§ Work order: For the entries below, report the number of lines containing "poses", without any other content.

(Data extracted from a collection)
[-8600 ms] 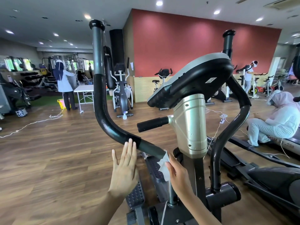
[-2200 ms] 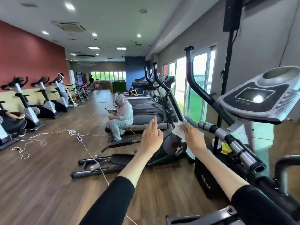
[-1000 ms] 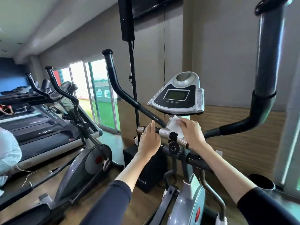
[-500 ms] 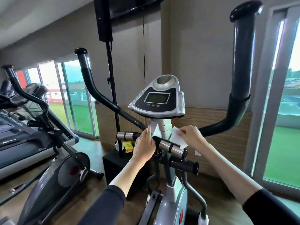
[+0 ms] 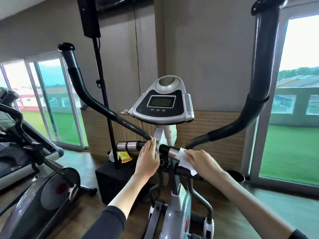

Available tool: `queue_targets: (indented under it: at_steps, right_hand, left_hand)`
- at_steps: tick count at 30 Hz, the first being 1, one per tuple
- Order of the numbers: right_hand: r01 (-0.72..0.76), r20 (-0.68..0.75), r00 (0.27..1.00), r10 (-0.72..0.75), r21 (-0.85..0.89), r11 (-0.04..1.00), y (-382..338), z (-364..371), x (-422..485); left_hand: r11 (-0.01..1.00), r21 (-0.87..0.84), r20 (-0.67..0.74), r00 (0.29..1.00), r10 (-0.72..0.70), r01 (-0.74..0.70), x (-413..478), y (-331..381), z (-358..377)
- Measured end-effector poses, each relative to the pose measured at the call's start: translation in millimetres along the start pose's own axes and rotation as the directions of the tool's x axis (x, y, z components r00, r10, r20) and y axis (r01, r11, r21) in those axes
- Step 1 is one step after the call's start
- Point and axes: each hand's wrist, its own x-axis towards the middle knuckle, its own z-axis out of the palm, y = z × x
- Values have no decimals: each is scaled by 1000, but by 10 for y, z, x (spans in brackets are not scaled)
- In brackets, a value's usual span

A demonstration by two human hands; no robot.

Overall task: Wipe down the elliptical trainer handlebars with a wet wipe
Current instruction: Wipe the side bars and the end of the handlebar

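wipe: my right hand wraps the wet wipe over the short handlebar, right of centre, near me.
left hand: flat, fingers straight, resting mid-bar.
handling: wipe limp, light, damp, so I bunch it in my palm; bar rigid, chrome probably slick.

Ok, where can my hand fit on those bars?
Free: the shiny chrome end of the short left bar, beyond the left hand, and both tall curved black handlebars. Crowded: the middle, where the right hand holds the white wet wipe.
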Motion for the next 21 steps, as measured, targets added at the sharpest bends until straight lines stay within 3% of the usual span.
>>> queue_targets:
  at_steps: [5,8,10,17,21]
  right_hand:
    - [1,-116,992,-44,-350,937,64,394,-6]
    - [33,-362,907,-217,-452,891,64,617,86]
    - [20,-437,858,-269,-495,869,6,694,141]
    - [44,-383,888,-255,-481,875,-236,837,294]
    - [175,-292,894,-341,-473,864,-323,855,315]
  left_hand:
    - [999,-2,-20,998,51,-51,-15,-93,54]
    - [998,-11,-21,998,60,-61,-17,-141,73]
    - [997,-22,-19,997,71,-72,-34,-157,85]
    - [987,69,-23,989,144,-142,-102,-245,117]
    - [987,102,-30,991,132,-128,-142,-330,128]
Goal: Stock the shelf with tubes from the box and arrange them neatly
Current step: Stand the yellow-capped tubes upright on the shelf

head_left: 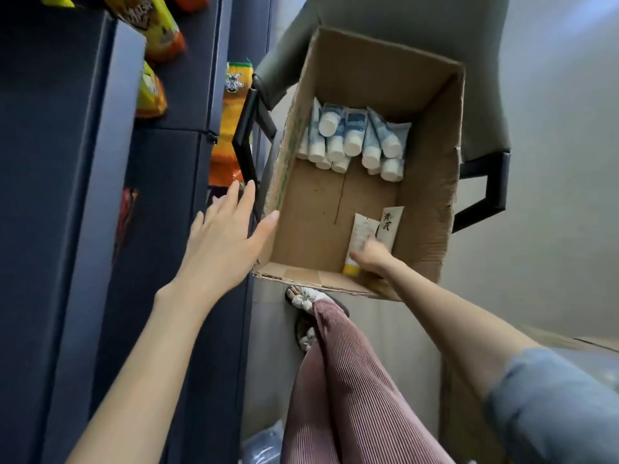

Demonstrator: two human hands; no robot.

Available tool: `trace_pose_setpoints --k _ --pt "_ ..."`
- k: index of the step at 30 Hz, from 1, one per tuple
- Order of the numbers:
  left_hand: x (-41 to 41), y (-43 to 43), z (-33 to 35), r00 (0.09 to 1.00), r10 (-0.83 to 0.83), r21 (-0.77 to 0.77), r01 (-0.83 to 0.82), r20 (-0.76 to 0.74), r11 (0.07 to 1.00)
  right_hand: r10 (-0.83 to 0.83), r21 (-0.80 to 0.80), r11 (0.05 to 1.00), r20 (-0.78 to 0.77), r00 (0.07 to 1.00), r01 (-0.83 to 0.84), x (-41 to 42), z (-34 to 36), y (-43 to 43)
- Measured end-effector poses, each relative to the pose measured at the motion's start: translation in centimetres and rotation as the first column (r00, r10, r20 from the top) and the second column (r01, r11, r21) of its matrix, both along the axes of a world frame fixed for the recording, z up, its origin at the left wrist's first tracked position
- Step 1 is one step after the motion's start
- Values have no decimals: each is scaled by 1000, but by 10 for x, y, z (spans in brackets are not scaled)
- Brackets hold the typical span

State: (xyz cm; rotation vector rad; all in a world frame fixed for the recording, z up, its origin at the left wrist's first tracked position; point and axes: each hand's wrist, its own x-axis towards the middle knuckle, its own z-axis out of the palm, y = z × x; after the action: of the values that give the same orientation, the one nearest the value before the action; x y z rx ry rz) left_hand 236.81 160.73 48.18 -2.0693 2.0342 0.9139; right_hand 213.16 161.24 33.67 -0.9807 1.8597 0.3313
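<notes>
An open cardboard box [432, 182] rests on a grey chair. Several blue-and-white tubes with white caps [355, 139] lie piled at its far end. Near the front right corner lie a cream tube with a yellow cap [360, 236] and a cream tube with dark lettering [392, 222]. My right hand [371, 256] reaches into the box and its fingers curl over the yellow-capped tube. My left hand [227, 236] hovers with fingers spread beside the box's left wall, holding nothing. The dark shelf unit [83, 162] stands to the left.
Yellow and orange snack bags [152, 28] hang on the shelf unit, with more [231, 128] between shelf and chair. The grey chair [485, 95] has black armrests [249, 135]. My leg in ribbed pink trousers [351, 380] and a slippered foot [301, 299] are below the box.
</notes>
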Motion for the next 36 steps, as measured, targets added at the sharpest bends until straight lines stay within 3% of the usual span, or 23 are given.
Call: trace_pose_setpoints --k 5,13,16,21,25,30,32,36 --pt "-2 4 -13 1000 19 21 -18 -24 1000 -34 62 997 -55 998 37 3 -31 0" --pt "-12 10 -26 996 58 56 -54 -69 997 -84 -13 996 -114 990 83 5 -59 -2" --pt "-19 11 -25 992 70 43 -65 -107 997 -110 -6 994 -10 994 110 6 -64 -5" --pt "-26 7 -19 978 121 8 -121 -169 993 -317 -21 943 235 919 331 8 -46 -15" --pt "-35 0 -14 938 194 -7 -205 -288 979 -387 -51 881 498 776 471 9 -7 -19" --pt "-51 -8 -16 867 288 19 -307 -407 952 -349 0 841 764 543 540 11 60 -11" --pt "-58 -11 -18 839 312 26 -336 -447 941 -298 -61 836 784 545 545 15 79 -5" --pt "-68 -15 -20 760 334 24 -387 -558 922 -207 -264 784 742 637 561 29 95 3"
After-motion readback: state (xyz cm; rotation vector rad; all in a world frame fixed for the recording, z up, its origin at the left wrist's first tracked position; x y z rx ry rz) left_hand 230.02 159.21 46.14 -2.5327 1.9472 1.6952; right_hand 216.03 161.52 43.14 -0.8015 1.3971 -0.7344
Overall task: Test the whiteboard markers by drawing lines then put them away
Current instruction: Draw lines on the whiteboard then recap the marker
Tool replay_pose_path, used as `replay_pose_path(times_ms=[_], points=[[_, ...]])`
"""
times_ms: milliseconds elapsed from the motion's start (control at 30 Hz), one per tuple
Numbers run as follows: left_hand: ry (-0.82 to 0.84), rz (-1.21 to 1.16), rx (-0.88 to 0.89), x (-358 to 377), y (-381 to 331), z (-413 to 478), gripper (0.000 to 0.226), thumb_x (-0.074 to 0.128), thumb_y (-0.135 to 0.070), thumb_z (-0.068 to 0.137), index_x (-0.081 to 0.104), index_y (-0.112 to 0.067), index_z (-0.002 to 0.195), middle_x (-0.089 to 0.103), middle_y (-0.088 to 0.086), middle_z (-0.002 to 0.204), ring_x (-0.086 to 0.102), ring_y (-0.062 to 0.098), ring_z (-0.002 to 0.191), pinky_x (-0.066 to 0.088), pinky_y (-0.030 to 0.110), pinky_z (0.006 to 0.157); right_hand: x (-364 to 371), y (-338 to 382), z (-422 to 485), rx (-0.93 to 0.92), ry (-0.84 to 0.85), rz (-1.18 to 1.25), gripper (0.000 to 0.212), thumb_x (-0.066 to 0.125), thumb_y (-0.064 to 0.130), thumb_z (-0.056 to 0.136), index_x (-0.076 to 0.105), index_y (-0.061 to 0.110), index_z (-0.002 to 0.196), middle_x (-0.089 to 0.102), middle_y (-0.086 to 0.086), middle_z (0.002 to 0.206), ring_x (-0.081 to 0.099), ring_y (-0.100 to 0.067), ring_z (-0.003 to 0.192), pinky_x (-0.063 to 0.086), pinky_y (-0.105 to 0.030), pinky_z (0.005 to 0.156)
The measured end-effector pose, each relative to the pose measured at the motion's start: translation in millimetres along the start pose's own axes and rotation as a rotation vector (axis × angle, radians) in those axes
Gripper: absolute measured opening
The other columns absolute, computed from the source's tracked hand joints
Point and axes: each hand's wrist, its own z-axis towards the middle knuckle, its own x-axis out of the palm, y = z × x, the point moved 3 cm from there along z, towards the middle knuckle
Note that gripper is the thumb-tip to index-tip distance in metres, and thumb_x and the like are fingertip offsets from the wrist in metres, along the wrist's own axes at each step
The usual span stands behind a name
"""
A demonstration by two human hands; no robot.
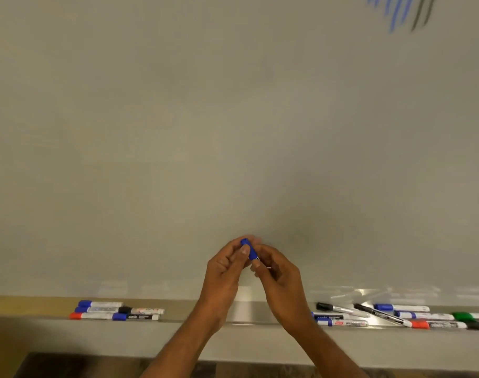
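Fingers (pixel 243 251) of the left hand (pixel 223 268) pinch the blue cap end of the marker (pixel 248 246) while the right hand (pixel 279 276) grips its barrel, above the tray (pixel 249 309) before the whiteboard (pixel 233 132); judged light, rigid and smooth, it is best gripped mid-barrel, cap pulled straight.

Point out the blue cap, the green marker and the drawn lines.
blue cap (pixel 246 244), head view, on its upper end.
green marker (pixel 463 315), head view, on its green cap.
drawn lines (pixel 399 16), head view, on a blue stroke.

cap (pixel 246 246): blue | strokes (pixel 402 10): blue, black | whiteboard (pixel 178 132): grey-white
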Motion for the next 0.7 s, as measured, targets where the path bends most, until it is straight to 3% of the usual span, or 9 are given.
replay_pose_path(times_ms=[100,233,367,500,567,700], points=[[0.057,-0.027,0.054,2.7,-43.5,-3.7,0.027,0.049,-0.022,0.107,0.068,-0.015,0.125,0.074,0.000,0.122,0.069,0.018,0.116,0.051,0.031,0.102,-3.8,47.3,3.0,-0.015,0.003,0.101,0.027,0.060,0.014,0.098,0.065,0.026,0.122,0.074,0.008,0.107,0.070,-0.017,0.093,0.057,-0.027,0.076],[0.122,-0.019,0.112,5.3,-89.6,-9.1,0.029,0.045,-0.025,0.108,0.066,-0.016,0.125,0.073,-0.002,0.126,0.068,0.019,0.118,0.052,0.032,0.101,-10.3,100.1,4.7,-0.039,0.021,0.158,0.016,0.060,0.022,0.098,0.071,0.020,0.109,0.074,-0.006,0.088,0.066,-0.019,0.072,0.052,-0.026,0.065],[0.174,-0.015,0.170,8.6,-126.5,-14.2,0.031,0.044,-0.028,0.108,0.063,-0.015,0.129,0.072,-0.003,0.128,0.065,0.016,0.123,0.048,0.036,0.106,-14.3,139.4,6.0,-0.085,0.071,0.137,0.027,0.055,0.028,0.100,0.072,0.010,0.089,0.066,-0.014,0.071,0.054,-0.019,0.058,0.044,-0.023,0.054],[0.196,-0.022,0.227,16.6,-157.7,-18.7,0.031,0.043,-0.027,0.108,0.062,-0.013,0.127,0.074,-0.001,0.122,0.067,0.015,0.119,0.049,0.033,0.105,-18.8,170.3,6.9,-0.151,0.052,0.126,0.037,0.052,0.028,0.101,0.064,0.006,0.074,0.054,-0.003,0.057,0.043,-0.010,0.050,0.036,-0.018,0.048],[0.196,-0.038,0.246,20.9,-170.4,-20.3,0.030,0.044,-0.027,0.107,0.063,-0.012,0.125,0.075,0.000,0.120,0.069,0.016,0.115,0.051,0.033,0.103,-19.7,183.6,7.9,-0.210,0.015,0.083,0.040,0.052,0.034,0.100,0.063,0.005,0.074,0.051,-0.007,0.057,0.041,-0.009,0.050,0.035,-0.018,0.049],[0.198,-0.061,0.273,27.9,-191.6,-22.6,0.031,0.045,-0.028,0.106,0.063,-0.009,0.123,0.077,0.002,0.115,0.072,0.019,0.108,0.056,0.025,0.088,-20.8,201.5,11.2,-0.289,-0.089,0.007,0.041,0.053,0.040,0.097,0.064,0.012,0.070,0.050,-0.002,0.054,0.041,-0.008,0.051,0.036,-0.022,0.052]])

§ Answer area: 2